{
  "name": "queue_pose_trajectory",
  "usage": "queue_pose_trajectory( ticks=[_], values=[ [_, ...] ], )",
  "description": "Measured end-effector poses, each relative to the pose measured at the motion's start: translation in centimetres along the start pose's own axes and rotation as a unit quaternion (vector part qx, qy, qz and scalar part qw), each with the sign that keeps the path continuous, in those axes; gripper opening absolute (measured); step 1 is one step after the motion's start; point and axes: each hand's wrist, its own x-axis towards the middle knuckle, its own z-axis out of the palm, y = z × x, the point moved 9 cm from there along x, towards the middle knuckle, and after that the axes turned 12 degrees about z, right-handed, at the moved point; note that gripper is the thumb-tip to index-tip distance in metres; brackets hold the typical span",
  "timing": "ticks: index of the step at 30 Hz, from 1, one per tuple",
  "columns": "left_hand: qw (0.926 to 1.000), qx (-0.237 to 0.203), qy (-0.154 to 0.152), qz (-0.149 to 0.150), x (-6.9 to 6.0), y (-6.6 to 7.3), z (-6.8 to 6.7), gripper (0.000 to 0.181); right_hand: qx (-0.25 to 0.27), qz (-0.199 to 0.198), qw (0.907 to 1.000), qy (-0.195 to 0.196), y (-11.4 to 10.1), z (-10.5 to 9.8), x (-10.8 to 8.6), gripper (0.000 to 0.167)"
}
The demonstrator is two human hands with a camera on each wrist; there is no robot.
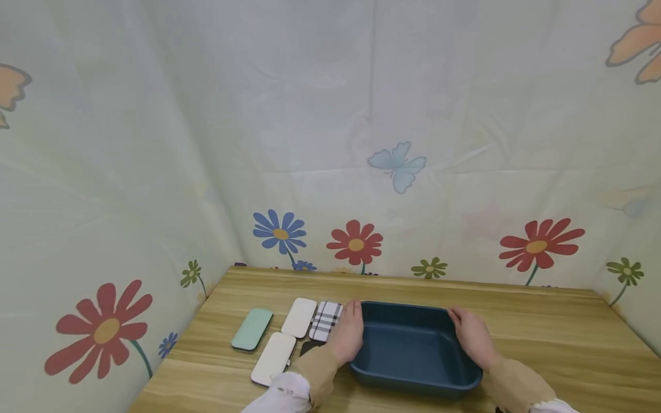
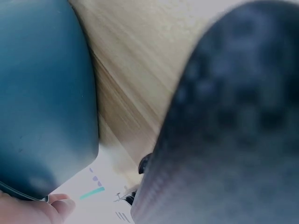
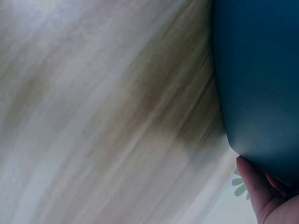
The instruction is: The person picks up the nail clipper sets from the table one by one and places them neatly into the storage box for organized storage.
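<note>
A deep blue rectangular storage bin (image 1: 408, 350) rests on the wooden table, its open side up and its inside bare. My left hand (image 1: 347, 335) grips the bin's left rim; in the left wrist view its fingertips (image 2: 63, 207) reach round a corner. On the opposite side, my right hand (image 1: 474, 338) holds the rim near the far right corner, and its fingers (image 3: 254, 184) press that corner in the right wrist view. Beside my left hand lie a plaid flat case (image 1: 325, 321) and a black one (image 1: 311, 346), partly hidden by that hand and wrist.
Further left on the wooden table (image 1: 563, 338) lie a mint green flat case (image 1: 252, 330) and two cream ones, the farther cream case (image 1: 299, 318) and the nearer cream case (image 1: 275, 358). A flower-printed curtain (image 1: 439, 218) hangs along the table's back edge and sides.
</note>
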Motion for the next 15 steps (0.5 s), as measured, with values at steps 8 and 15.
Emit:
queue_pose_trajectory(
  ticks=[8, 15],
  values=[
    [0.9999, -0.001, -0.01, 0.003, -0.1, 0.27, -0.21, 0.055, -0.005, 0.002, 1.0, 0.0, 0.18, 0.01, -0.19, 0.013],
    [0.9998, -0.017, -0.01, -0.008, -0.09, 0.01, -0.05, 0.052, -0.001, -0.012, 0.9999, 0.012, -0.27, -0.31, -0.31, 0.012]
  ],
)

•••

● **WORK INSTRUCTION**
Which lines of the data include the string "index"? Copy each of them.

● **EXERCISE ANSWER**
  "description": "Measured end-effector poses, each relative to the pose measured at the motion's start: translation in centimetres along the start pose's own axes and rotation as a unit quaternion (vector part qx, qy, qz and scalar part qw), each with the sign that keeps the path continuous, in those axes; gripper opening absolute (measured); step 1 is one step after the motion's start; point and axes: each hand's wrist, its own x-axis towards the middle knuckle, its own z-axis out of the palm, y = z × x, the point moved 9 cm from there along x, towards the middle knuckle, and after that the axes turned 12 degrees about z, right-handed, at the moved point; note that gripper is the thumb-tip to index-tip distance in metres; brackets hold the typical span",
  "timing": "ticks: index of the step at 30 Hz, from 1, one per tuple",

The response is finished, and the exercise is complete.